A Vienna c’è il festival di arte digitale più interessante del momento. Intervista al curatore
Curatore visionario e direttore dell’Autotelic Foundation, Nadim Samman guida a Vienna il Digital Cultures Festival che è un laboratorio critico dove arte e tecnologia sfidano la semplificazione e danno spazio all’opacità, alla complessità, alla resistenza. Ecco l’intervista

C’è chi concepisce la curatela come gestione, mediazione o promozione. E poi c’è Nadim Samman: curatore, critico e pensatore radicale, una delle figure più lucide nel panorama dell’arte contemporanea digitale. Con una formazione che unisce filosofia, ecologia e arte, ha diretto progetti di grande impatto in tutto il mondo; dalle biennali a Berlino e Mosca, alla direzione dell’Autotelic Foundation, una piattaforma che esplora pratiche artistiche non strumentali e spesso refrattarie alla semplificazione.
Oggi, Samman è anche la mente dietro il Vienna Digital Cultures Festival, rassegna emergente ma già imprescindibile che abita lo spazio dove arte, tecnologia e critica sociale si intrecciano. A Vienna, il festival trasforma la città in un laboratorio vivo di estetiche digitali non convenzionali: in mostra opere e interventi di artisti come Arvida Byström, Caroline Busta, Silvia Dal Dosso e Kate Crawford, che mettono in discussione i dispositivi stessi del nostro tempo – la visibilità, l’interattività, l’intelligenza artificiale, l’infrastruttura nascosta. Il tema inaugurale, Model Collapse, ci invita a riflettere: siamo nel pieno di un collasso dei sistemi – politici, economici, ecologici, cognitivi – e la tecnologia, in particolare l’intelligenza artificiale, non è spettatrice, ma protagonista. Abbiamo intervistato Samman per farci raccontare come si costruisce uno spazio dove l’arte digitale può essere autonoma, opaca, complessa – e per questo ancora più necessaria.

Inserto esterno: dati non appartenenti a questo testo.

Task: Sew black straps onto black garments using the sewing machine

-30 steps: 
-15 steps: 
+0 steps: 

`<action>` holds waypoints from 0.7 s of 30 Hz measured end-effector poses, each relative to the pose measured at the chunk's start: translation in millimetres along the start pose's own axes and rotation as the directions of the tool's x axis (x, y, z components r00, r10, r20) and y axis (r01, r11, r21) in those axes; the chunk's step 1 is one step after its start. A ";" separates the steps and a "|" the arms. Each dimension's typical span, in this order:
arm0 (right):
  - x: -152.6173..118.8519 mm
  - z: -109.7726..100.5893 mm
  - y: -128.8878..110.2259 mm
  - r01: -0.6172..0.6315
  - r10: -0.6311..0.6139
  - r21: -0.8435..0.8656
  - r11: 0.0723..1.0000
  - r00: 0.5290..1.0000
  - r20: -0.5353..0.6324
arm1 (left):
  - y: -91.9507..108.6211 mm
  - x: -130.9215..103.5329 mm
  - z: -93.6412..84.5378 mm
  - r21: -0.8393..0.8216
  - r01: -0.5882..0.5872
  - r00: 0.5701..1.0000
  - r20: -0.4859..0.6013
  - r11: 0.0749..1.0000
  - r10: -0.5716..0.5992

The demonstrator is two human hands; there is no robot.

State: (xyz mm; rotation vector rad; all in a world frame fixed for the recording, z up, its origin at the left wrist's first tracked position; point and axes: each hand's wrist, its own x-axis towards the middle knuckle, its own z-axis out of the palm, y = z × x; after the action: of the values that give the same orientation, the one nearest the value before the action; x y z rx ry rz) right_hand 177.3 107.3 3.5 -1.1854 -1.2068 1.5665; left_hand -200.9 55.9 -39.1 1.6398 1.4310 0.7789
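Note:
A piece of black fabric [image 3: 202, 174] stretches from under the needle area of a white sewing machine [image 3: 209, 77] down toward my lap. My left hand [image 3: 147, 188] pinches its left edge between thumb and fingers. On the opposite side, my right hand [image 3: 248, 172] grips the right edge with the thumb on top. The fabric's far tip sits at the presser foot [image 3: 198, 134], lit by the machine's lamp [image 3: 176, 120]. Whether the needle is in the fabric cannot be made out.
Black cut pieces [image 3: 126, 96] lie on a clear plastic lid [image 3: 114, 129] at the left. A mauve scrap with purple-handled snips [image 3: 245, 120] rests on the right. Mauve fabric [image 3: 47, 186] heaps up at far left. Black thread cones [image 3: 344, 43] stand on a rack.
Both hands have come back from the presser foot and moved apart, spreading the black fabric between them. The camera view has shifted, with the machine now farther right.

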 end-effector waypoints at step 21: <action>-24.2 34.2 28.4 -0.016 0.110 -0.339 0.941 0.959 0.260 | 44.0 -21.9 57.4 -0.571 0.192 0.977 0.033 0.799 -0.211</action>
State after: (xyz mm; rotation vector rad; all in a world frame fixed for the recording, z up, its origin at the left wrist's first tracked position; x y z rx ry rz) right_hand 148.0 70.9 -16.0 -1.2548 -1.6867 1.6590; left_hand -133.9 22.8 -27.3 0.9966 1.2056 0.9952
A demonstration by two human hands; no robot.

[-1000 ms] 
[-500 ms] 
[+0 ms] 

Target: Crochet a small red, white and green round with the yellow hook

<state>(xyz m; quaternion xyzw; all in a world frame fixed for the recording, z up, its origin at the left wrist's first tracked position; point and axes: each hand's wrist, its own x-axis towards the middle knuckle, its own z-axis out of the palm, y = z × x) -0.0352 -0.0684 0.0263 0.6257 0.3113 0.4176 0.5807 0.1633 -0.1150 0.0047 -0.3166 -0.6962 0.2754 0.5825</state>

Intervista al curatore Nadim Samman
Nella sua pratica curatoriale con l’Autotelic Foundation e il Vienna Digital Cultures Festival, sembra resistere alla tentazione di strumentalizzare l’arte in narrazioni sociali o tecnologiche facilmente digeribili. Come gestisce la tensione tra la natura opaca, autotelica di alcune opere e la richiesta di accessibilità o leggibilità in grandi mostre digitali?
Non sono contrario all’accessibilità, ma mi interessa mettere in discussione l’idea che l’accessibilità implichi necessariamente semplificazione o chiusura narrativa. La parola autotelica – arte per se stessa – ci ricorda che alcune opere traggono forza proprio dal rifiutare la leggibilità, soprattutto nel contesto della cultura digitale, dove tutto dev’essere veloce, comprensibile, condivisibile. In questo senso, l’opacità può diventare una forma di resistenza.
Come coniuga quindi l’esigenza di chiarezza con la natura opaca di questi lavori?
Mi rendo conto che le grandi mostre richiedono un certo grado di chiarezza – logistica, educativa, esperienziale; così, per affrontare questa sfida, cerco di spostare il quadro curatoriale: invece di “spiegare” l’opera, costruisco attorno ad essa un’impalcatura. Progetto narrazioni spaziali che stimolino un’interazione incarnata, commissiono testi che aprano percorsi interpretativi molteplici, e lascio che il pubblico incontri la complessità in modo graduale. Sia l’Autotelic Foundation che Vienna Digital Cultures investono nella creazione di spazi per opere che non si lasciano ridurre a un messaggio unico, a una posizione politica, o a un effetto tecnologico d’impatto. Il compito del curatore non è decodificare o rendere “addomesticate” le opere, ma coltivare un’ecologia in cui la difficoltà non è un difetto, ma un invito: a rallentare, riflettere, tornare a interrogarsi.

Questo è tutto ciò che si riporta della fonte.